COVID appears to be following in the footsteps of flu.

It is also clear from both pandemics that the virus travels with people.

The reason why there were significant amount of areas, mostly rural, where the flu pandemic was surprisingly minimal was because they were off the beaten track.

This time around, due to how much more mobile we are as a country and the degree of international travel, we believed COVID spread faster,

But if you compare the global duration in regards to the pandemic stage  — the flu a century earlier and COVID today — there doesn’t seem to be much difference.

As far as misinformation and fear mongering, technology such as the Internet, TV, and radio didn’t seem to make much of a difference.

Those that wanted to give into fear or had no qualms if their words caused panic did plenty of damage when instant communication was defined as within a day and now when it is defined by the time it takes to tap fingers a couple dozen of times against a screen.

And the official end of the pandemic, both times with the easing of mask rules and such, produced roughly the same results.

There are people today that are more likely to wear masks in public.

They fall into two groups.

Those that are at a heightened risk respiratory illnesses, and those that may be slightly sick from them but don’t want to infect others.

This brings two good points that the COVID pandemic should have driven home and that we need to embrace.

Densely populated cities, crowded venues, and such are conducive to the spread of respiratory illnesses.

While that is a “duh” statement of sorts, unlike much of the rest of the world where those in densely populated cities like Hong Kong don masks and such in flu and cold season, we shunned them in the pre-pandemic United States.

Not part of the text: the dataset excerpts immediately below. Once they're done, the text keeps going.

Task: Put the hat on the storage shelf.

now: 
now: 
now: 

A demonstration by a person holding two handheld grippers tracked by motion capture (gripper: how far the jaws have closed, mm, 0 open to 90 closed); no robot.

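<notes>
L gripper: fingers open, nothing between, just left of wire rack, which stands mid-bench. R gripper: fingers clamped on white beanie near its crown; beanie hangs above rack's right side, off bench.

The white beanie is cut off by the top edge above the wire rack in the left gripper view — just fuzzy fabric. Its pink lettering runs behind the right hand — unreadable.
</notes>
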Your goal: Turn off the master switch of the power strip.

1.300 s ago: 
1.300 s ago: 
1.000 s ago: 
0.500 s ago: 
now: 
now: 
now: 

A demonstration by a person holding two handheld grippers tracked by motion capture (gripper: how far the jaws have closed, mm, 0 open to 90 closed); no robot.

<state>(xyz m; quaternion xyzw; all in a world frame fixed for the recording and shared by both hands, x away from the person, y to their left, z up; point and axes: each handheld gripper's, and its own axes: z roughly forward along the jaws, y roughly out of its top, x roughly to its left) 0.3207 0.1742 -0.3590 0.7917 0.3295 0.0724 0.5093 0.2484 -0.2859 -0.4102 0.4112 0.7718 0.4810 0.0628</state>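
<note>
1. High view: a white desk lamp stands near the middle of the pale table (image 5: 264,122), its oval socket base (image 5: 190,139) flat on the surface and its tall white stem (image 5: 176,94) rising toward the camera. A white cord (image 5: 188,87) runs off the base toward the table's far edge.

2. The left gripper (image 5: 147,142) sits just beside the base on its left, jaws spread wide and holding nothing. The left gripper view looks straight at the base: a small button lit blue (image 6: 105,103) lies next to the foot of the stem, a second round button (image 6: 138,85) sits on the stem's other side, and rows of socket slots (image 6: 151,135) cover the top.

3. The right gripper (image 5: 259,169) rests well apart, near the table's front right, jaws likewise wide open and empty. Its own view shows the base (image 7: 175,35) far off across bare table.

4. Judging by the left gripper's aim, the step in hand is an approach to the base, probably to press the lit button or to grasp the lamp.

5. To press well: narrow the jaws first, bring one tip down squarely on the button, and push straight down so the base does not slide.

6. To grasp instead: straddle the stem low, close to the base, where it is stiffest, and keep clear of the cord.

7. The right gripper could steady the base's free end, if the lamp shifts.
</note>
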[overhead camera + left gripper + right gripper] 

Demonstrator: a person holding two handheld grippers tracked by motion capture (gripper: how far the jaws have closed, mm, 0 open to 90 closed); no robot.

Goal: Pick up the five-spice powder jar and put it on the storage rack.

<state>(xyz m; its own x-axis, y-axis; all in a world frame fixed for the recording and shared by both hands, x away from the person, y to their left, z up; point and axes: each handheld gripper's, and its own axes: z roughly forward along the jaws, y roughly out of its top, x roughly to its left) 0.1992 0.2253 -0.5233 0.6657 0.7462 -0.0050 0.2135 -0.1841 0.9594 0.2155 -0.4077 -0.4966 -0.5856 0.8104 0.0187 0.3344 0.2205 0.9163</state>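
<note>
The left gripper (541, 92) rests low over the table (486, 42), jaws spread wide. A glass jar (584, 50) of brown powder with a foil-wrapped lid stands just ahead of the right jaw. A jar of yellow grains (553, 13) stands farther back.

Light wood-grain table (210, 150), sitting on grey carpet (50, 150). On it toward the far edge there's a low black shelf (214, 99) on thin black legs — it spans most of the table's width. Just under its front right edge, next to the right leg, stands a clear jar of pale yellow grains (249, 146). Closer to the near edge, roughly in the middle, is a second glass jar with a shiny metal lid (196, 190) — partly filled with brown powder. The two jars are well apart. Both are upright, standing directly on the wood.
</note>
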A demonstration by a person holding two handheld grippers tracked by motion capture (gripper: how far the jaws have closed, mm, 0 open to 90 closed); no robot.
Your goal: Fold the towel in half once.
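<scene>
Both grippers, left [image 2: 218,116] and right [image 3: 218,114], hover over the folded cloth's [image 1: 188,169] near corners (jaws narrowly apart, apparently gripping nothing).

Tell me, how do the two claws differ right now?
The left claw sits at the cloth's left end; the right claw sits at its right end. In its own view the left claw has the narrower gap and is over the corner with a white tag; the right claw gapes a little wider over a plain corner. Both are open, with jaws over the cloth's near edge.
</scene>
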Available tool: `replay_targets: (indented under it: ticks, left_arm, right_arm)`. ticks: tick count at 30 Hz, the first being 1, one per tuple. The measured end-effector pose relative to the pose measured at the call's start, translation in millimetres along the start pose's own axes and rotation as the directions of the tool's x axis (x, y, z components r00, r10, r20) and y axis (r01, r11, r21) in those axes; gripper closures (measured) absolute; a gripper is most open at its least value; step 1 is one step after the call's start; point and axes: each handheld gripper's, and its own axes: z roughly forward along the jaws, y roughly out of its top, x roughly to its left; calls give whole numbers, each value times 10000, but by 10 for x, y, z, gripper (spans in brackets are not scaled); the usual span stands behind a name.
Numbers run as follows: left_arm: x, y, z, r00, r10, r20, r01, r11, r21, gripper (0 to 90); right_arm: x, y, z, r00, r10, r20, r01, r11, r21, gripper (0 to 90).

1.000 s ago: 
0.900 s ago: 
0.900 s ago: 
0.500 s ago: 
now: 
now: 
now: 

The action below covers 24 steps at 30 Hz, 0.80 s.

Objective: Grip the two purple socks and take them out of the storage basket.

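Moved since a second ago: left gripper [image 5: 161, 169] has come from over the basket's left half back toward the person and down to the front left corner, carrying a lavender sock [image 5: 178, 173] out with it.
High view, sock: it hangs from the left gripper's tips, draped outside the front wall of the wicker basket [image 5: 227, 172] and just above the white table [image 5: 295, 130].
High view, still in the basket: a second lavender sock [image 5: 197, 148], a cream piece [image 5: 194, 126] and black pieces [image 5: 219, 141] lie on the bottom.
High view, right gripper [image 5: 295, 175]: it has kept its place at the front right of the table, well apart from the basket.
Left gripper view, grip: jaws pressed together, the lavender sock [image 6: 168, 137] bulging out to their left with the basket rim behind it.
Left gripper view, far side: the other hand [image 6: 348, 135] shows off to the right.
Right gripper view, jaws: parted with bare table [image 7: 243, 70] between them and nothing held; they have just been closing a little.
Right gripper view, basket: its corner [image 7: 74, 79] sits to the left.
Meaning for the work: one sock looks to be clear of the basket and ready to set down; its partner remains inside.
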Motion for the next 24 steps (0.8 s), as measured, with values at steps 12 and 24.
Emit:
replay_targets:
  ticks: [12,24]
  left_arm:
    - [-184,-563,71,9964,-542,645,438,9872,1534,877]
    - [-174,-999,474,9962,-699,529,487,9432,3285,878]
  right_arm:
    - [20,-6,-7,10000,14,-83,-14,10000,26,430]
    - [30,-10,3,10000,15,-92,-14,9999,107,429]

The other point is why live in the suburbs or exburbs if all we do is drive in a mobile box from living in one box to working in another box if you don’t take advantage of the relatively open space afforded by the relative low density of tract neighborhoods?

It’s amazing the number of people who actually used parks in their neighborhoods during the pandemic.

Taking advantage of fresh air is indeed sound in terms of health.

And so is the use of remedial steps to reduce the transmission of airborne viruses in crowds.

Yet how many of us today see getting out in the fresh air as good for physical and mental health as well as they did 3½ years ago?

Or, for that matter, how many of us today feel a responsibility to don a mask when we may not be ill but are a little under the weather when we interact in public with others?

America changed after Sept. 11, 2001.

Then we went back to our old habits.

The pandemic changed America too.

But then we discarded what good came from it in terms of how we treated each other and what we suddenly cherished.